‘Fabruary’: an early Spring to enjoy or an awful warning?

Posted on February 27, 2019

Over the past ten days I have dug over gloriously workable soil on my allotment, planted onions, shallots and peas, planted out spring broad bean seedlings and done a bit of watering in the warm afternoon sunshine. All completely normal activities for a mid-April Easter weekend. Only it was mid-February.  Meanwhile the bees are out and about, occasional  butterflies are to be seen, catkin and cherry blossom is affecting  the pollen-sensitive including Lady Muck, the daffodils in my garden look amazing and lunch in the garden – or even breakfast at the weekend, seems the obvious thing to do. What is going on?

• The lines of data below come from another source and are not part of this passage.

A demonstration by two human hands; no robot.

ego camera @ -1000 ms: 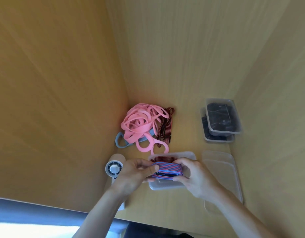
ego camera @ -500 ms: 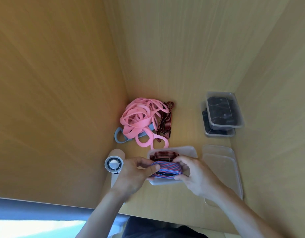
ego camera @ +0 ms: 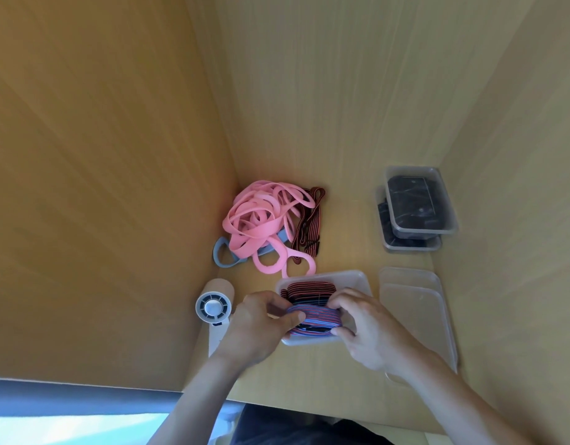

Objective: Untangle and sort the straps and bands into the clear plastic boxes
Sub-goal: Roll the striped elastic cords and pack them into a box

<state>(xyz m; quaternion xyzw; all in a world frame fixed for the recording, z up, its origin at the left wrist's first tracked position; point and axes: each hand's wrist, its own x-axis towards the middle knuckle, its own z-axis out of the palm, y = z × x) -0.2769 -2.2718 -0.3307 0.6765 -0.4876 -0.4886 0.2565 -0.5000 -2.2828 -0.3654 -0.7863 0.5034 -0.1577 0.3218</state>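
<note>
Surface: wood-grain desk (ego camera: 341, 374), closed in by matching panels on the left, back and right.
Left hand: I see my left hand (ego camera: 254, 329) pinching the left end of a blue-and-red striped strap bundle (ego camera: 315, 317), thumb on top.
Right hand: my right hand (ego camera: 370, 329) has its fingers curled round the bundle's right end.
Bundle: over the near half of a clear plastic box (ego camera: 351, 277); I cannot tell whether it touches the bottom.
Box contents: a folded red-and-black strap (ego camera: 309, 289) fills the far half.
Pile: pink bands (ego camera: 261, 220) lie tangled in the back-left corner, a grey-blue band (ego camera: 221, 256) under their near-left edge, a loose red-and-black striped strap (ego camera: 309, 226) along their right.
Right side: two stacked boxes (ego camera: 418, 203) with dark contents sit by the right panel; nearer, clear lids (ego camera: 415, 303) lie flat.
Fan: a white handheld fan (ego camera: 213, 306) lies just left of my left hand.
</note>
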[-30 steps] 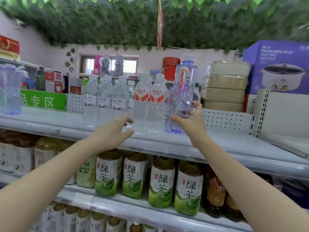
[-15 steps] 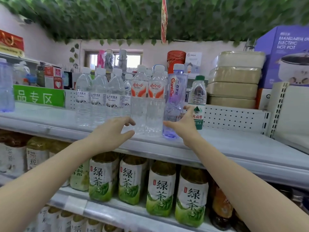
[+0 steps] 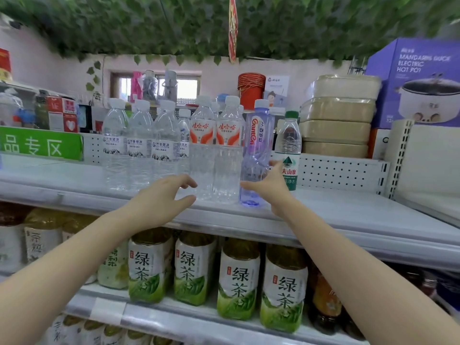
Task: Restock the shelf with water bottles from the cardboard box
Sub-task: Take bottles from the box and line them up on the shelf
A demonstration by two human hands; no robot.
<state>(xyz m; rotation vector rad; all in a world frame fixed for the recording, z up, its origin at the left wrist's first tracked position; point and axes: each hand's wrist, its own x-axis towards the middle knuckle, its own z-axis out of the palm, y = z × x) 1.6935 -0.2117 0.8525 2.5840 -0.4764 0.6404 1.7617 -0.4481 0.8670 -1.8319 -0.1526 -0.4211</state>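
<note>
purple-tinted plastic bottle (image 3: pixel 257 135) with a white cap stands upright on the top shelf (image 3: pixel 348 207), base down on the grey deck near the front edge. right hand (image 3: pixel 270 189) wraps its lower part: thumb up along the bottle's right side, fingers curled across the near face. left hand (image 3: pixel 159 200) hangs just in front of the row, fingers loosely spread and a bit curled, holding nothing; cannot tell if the fingertips touch a bottle.

the purple-tinted bottle sits at the right end of the front row, just beside two clear orange-label bottles (image 3: pixel 215 150) on its left. further left, three clear white-label bottles (image 3: pixel 139 145), more behind them. a smaller green-cap bottle (image 3: pixel 288 138) stands just right and slightly farther back, against the perforated back panel.

far right: stacked tan lidded containers (image 3: pixel 338 115) and a purple hot pot box (image 3: pixel 418 80). far left: a green sign (image 3: pixel 39 145). a red tub (image 3: pixel 251 85) sits behind the row. green tea bottles (image 3: pixel 239 277) fill the shelf below. a leaf garland (image 3: pixel 174 26) runs overhead.
</note>
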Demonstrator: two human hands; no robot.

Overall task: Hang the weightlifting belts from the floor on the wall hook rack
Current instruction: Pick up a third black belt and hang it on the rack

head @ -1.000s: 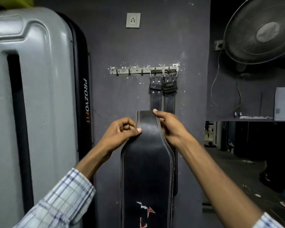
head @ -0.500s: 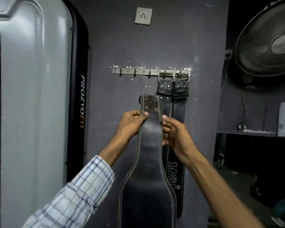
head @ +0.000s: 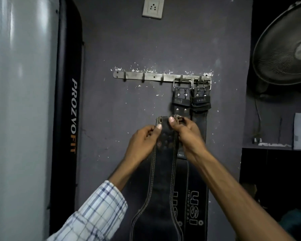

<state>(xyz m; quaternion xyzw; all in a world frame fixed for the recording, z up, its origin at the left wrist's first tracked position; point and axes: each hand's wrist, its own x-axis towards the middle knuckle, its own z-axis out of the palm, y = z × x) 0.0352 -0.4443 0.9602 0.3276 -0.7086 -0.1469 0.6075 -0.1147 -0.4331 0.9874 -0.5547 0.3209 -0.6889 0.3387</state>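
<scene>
- Held belt (head: 163, 171): black leather with pale double stitching. It is upright in front of the wall, its narrow punched end uppermost and below the hook rack (head: 146, 77). The wide body trails down out of view.
- Left hand (head: 142, 143): pinches the belt's left edge, thumb flat on the front face just under the top end.
- Right hand (head: 186, 134): grips the right edge, thumb on the front and fingers curled behind. Something small and pale sits at its fingertips, but I cannot tell what it is.
- Hung belts (head: 198, 197): two USI belts on the rack's two right-hand hooks, each hanging by its metal buckle frame.
- Free hooks (head: 143, 79): three, to the left of the hung pair. The nearest (head: 162, 79) is just beside the first buckle.
- Step in hand, judged: bring the top end up to that nearest free hook.
- Handling notes, judged:
  - The raised end shows holes and no buckle, so seat a punched hole squarely over the hook. Otherwise turn the belt round to hang it by its buckle like its neighbours.
  - Lift above the hook tip, press toward the wall, then lower.
  - Stiff, heavy leather: hold with both hands until the hook bears the weight.
  - Avoid knocking the adjacent buckle off its hook.
</scene>
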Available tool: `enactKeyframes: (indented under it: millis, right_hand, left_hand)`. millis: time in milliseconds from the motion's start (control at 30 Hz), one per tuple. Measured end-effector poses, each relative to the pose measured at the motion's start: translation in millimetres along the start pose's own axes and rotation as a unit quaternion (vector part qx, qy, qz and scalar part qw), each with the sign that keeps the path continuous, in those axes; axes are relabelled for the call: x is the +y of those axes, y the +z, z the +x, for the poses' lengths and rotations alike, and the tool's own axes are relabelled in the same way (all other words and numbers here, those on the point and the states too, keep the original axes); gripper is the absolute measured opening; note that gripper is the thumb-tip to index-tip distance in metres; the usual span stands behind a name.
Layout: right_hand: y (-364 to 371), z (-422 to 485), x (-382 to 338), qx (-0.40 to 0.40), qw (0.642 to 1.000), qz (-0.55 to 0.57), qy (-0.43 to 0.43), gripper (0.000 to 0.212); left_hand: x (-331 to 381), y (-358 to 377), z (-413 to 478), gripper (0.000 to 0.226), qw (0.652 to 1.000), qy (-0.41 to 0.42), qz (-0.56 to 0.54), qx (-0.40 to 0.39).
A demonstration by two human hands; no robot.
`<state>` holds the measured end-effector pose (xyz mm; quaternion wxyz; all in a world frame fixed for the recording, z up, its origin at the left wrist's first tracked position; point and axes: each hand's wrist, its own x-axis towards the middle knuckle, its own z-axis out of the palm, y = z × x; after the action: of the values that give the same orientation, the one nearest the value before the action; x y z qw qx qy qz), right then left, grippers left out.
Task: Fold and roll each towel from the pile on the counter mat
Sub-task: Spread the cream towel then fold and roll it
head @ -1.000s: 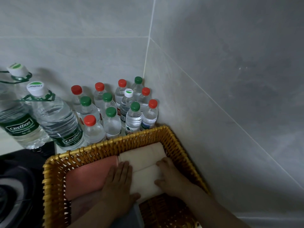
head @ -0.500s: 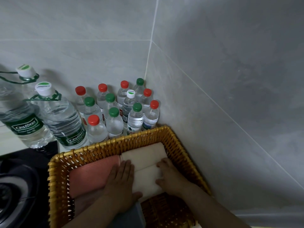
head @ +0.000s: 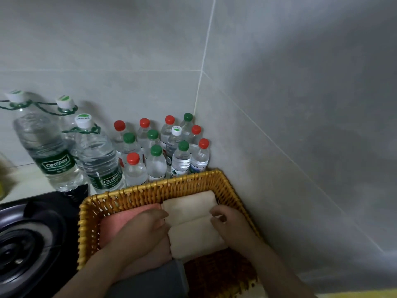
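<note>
both hands are in the wicker basket (head: 150, 191).

left hand (head: 139, 230): fingers (head: 159, 214) bent and held together, tips tucked at the line where the pink towel (head: 117, 222) meets the cream rolls. grip or just pressing: can't tell.

right hand (head: 233, 225): fingers (head: 214, 213) curled in, tips against the right ends of the rolls, at the seam between the two. pinch or plain contact: can't tell.

task items: two rolled cream towels lie side by side between the two sets of fingertips.
- far cream roll (head: 189, 206) runs just beyond the tips, by the basket's back wall.
- near cream roll (head: 195, 238) lies on the wrist side of the tips, touching the far one along its length.
- pink towel sits under the left fingers and palm, touching the rolls' left ends.
- more pink cloth (head: 152, 258) shows below the left wrist.
- grey towel (head: 156, 282) is nearest the camera, partly under the left forearm.

beyond the fingertips, outside the basket: a cluster of small bottles (head: 156, 157) with red, green and one white cap, upright in the wall corner. left of those are three big bottles (head: 49, 151) with white caps. the gas burner (head: 17, 250) is well left of the left fingers. the grey tiled wall (head: 300, 125) is just right of the right fingers.
</note>
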<state>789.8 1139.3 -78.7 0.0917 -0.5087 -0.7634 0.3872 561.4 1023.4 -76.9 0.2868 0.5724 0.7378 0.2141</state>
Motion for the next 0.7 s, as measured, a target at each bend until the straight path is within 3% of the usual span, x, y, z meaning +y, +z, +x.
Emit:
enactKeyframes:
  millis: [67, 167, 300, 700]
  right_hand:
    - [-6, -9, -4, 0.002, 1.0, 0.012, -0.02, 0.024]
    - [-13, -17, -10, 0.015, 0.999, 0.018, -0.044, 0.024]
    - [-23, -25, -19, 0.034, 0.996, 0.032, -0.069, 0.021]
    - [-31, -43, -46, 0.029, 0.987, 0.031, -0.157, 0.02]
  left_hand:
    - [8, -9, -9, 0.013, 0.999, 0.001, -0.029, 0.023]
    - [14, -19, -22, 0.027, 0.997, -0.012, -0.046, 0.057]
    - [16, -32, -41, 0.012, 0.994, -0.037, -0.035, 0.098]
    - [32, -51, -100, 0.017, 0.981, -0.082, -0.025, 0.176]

Officially it is still winter and temperature records are being broken all over the country with London recording over 21deg C yesterday, an all time record. As the aptly named newspaper ‘The Sun‘ put it as their lead story on 26 February, ‘Fabruary: 20C, UK has hottest winter day ever‘.   Everybody loves sunshine, it lifts the mood, and allows for a few layers of winter clothing to be discarded, a spring-time rite of passage. But so many people having said ‘Lovely weather isn’t it’  to me have gone on to qualify it by saying ‘It feels like the end of April, or even May’ and with a shake of the head say ‘Its so strange; lets hope it doesn’t presage something awful this summer’. We all know what we are talking about, global climate breakdown. The ‘awful’ could be a couple of months or more of  baking heat, or just as easily it could be one of those summers like 2007 or 2008 when the sun barely appeared for three months, the rain fell seemingly continuously and large parts of the country were flooded in June and July.

It prompted me to take another look at a photograph I have on my wall. It is of Victorian Oxford in winter. It is cold, the Thames is frozen. Frozen so hard indeed that there is a huge crowd of people adults and children surrounding a coach and six, a crowd that includes another coach and pair and a woman on horseback amongst it. There is a newspaper article accompanying the photo (which does suggest that the occurance was sufficiently unusual  to merit coverage in the paper) which reports this ‘Frost Fair’ as taking place on 21 February 1895, 124 years ago almost to the day. Apart from the crowd and the coaches in the picture, the newspaper reports a cricket match played on the ice between married men and single men – the married men won, and of a ‘catch the greased pig’ competition also  conducted on the ice. What jolly japes, and what a contrast from today’s weather conditions.